RAW DATA Start Marker
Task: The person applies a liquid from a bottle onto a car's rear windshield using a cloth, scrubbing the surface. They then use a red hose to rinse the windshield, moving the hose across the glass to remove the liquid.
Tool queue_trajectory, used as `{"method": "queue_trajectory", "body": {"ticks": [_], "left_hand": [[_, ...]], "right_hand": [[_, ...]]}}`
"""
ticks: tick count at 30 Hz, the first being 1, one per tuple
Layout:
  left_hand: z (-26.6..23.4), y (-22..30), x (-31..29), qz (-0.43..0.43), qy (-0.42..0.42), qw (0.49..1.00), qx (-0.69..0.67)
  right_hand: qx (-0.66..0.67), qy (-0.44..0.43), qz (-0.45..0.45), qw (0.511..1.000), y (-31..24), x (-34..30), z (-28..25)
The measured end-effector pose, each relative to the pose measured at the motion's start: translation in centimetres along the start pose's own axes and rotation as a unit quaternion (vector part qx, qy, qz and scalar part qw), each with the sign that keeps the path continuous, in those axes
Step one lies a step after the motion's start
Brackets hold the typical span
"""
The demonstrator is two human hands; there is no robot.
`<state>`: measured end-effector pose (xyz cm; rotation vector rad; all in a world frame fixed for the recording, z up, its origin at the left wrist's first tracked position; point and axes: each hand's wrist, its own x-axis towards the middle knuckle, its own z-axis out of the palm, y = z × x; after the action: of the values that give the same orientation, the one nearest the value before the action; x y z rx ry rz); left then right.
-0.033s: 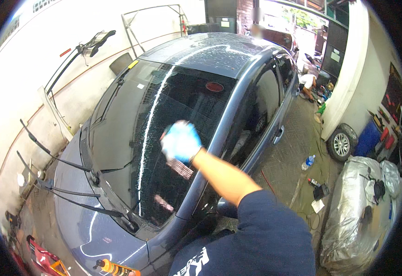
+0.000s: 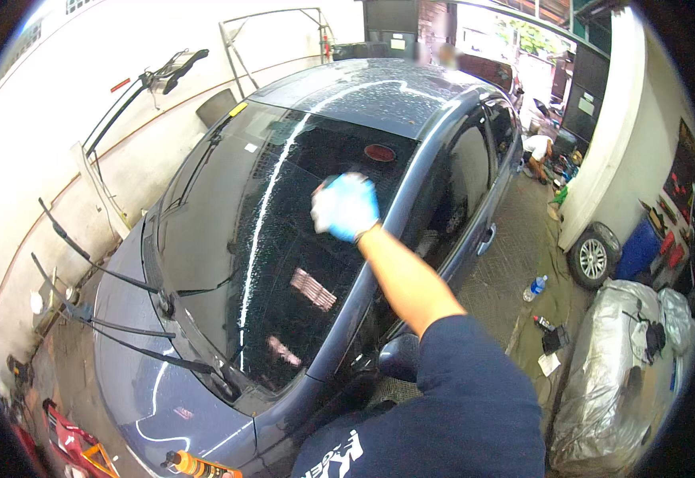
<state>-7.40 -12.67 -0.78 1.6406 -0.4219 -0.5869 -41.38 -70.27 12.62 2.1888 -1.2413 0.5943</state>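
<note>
My right hand point(image 2: 349, 206), in a light blue glove, is over the upper right part of a dark windshield point(image 2: 212, 207). Its fingers look closed around a small pale pad point(image 2: 321, 213), pressed to the glass; motion blurs both, and the pad's exact kind is unclear. The glass belongs to a blue-grey car point(image 2: 339, 86) with whitish specks on its roof. A bright streak of reflected light runs down the windshield. At the lower edge an orange bottle with a black cap point(image 2: 196, 464) is partly cut off. My left hand is out of view.
Raised wiper arms point(image 2: 101, 267) stick out left of the windshield. The side mirror point(image 2: 398, 361) is below my forearm. Along the right are a loose wheel point(image 2: 592, 259), a water bottle point(image 2: 534, 288) and a plastic-covered object point(image 2: 602, 374). Another person point(image 2: 537, 150) crouches farther back.
My right hand has moved up and to the right across the windshield, still with the pad. A pinkish reflection on the glass is now uncovered. The view has shifted slightly.
</note>
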Motion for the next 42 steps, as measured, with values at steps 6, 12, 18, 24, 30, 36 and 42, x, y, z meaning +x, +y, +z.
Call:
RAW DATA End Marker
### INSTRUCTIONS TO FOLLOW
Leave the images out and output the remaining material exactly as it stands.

### REPLY TO THE TASK
Task: The person applies a liquid from a bottle onto a car's rear windshield using a cloth, scrubbing the surface. They then use a red hose to rinse the windshield, moving the hose across the glass to remove the liquid.
Tool queue_trajectory, used as `{"method": "queue_trajectory", "body": {"ticks": [_], "left_hand": [[_, ...]], "right_hand": [[_, ...]]}}`
"""
ticks: tick count at 30 Hz, the first being 1, one per tuple
Layout:
  left_hand: z (-26.6..23.4), y (-22..30), x (-31..29), qz (-0.43..0.43), qy (-0.42..0.42), qw (0.49..1.00), qx (-0.69..0.67)
  right_hand: qx (-0.66..0.67), qy (-0.44..0.43), qz (-0.45..0.45), qw (0.511..1.000), y (-31..24), x (-34..30), z (-28..25)
The measured end-effector pose, each relative to the pose measured at the motion's start: translation in centimetres along the start pose's own axes and rotation as a unit quaternion (vector part qx, qy, qz and scalar part qw), each with the sign that keeps the path continuous, in those axes
Step one lies a step after the motion's start
Brackets hold the typical span
"""
The demonstrator is two human hands; there is no robot.
`<state>`: measured end-effector pose (xyz cm; rotation vector rad; all in a world frame fixed for the recording, z up, its origin at the left wrist's first tracked position; point and axes: each hand's wrist, its own x-axis towards the middle knuckle, its own z-axis out of the palm, y = z × x; after the action: of the values that give the same orientation, the one nearest the value before the action; x y z rx ry rz); left then right.
-0.033s: 
+0.000s: 
<state>-7.40 -12.67 -0.78 1.6406 -0.4219 -0.5869 -41.38 -70.27 12.62 2.1888 -1.2413 0.5943</state>
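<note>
My right hand point(image 2: 349, 206), in a light blue glove, is over the upper right part of a dark windshield point(image 2: 212, 207). Its fingers look closed around a small pale pad point(image 2: 321, 213), pressed to the glass; motion blurs both, and the pad's exact kind is unclear. The glass belongs to a blue-grey car point(image 2: 339, 86) with whitish specks on its roof. A bright streak of reflected light runs down the windshield. At the lower edge an orange bottle with a black cap point(image 2: 196, 464) is partly cut off. My left hand is out of view.
Raised wiper arms point(image 2: 101, 267) stick out left of the windshield. The side mirror point(image 2: 398, 361) is below my forearm. Along the right are a loose wheel point(image 2: 592, 259), a water bottle point(image 2: 534, 288) and a plastic-covered object point(image 2: 602, 374). Another person point(image 2: 537, 150) crouches farther back.
My right hand has moved up and to the right across the windshield, still with the pad. A pinkish reflection on the glass is now uncovered. The view has shifted slightly.
</note>
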Motion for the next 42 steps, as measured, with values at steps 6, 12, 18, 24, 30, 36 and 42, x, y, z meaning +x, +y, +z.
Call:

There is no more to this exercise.